◆ **Required work**: If a line of the records contains the string "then", copy it out.

◆ **Information supplied**:

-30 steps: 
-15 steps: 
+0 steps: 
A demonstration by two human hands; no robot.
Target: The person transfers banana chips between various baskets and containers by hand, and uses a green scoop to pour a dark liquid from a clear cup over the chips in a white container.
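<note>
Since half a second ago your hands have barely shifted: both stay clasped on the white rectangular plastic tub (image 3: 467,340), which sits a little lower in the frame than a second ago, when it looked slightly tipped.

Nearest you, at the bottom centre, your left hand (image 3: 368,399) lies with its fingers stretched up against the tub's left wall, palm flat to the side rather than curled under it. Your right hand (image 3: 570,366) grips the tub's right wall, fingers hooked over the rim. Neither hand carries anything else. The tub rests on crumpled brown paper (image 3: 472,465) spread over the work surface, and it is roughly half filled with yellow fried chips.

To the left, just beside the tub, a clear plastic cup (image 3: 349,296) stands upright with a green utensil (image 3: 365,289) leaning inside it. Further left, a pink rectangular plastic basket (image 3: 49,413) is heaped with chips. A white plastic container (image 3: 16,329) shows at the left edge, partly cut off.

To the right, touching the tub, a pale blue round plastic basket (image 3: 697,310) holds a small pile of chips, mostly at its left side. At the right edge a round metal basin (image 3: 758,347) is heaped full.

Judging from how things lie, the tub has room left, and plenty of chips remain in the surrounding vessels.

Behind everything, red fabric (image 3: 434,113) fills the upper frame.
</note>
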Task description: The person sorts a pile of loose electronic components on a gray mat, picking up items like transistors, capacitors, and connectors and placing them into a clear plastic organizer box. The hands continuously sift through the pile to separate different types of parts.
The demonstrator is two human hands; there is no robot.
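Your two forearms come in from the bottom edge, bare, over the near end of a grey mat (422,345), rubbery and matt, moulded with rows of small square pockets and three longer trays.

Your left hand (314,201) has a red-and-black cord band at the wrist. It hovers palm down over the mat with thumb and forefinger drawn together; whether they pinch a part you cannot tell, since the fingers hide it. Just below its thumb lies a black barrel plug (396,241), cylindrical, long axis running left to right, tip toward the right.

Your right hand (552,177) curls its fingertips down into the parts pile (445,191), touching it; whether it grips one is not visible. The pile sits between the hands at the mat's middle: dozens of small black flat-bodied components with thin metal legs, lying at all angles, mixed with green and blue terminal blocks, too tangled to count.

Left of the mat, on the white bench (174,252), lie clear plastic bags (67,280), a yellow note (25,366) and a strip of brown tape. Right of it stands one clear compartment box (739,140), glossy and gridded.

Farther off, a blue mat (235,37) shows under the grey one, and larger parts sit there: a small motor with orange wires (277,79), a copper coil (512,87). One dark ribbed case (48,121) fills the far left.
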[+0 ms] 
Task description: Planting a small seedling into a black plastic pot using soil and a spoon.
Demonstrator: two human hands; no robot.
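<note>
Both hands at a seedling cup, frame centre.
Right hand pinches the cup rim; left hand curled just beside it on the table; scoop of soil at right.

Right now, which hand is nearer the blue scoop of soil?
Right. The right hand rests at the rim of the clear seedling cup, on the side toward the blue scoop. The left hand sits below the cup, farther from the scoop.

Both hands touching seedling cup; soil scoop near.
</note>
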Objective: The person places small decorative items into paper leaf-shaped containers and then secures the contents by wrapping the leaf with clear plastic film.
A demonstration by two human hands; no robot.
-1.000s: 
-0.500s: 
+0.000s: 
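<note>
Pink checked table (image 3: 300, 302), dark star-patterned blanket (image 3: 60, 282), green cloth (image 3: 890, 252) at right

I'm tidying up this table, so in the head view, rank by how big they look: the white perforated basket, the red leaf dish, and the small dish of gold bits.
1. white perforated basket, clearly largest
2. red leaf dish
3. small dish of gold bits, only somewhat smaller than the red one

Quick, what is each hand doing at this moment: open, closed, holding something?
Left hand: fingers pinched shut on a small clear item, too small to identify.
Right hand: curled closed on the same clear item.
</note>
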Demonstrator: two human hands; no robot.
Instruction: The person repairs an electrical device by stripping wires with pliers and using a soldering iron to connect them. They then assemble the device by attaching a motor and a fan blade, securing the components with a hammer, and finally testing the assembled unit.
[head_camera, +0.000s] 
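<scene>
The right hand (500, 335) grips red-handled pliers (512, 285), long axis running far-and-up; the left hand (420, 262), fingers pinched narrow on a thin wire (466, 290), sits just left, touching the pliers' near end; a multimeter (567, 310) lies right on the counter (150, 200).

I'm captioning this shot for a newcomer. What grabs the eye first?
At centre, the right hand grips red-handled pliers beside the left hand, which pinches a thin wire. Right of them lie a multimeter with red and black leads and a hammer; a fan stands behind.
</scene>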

◆ **The answer**:
Objective: The person places small decorative items into paper leaf-shaped containers and then secures the contents by wrapping the leaf with clear plastic film.
Instruction: The person repairs an electrical device by stripping wires with pliers and using a soldering iron to connect them. They then assemble the device by attaching a motor and a fan blade, securing the components with a hammer, and finally testing the assembled unit.

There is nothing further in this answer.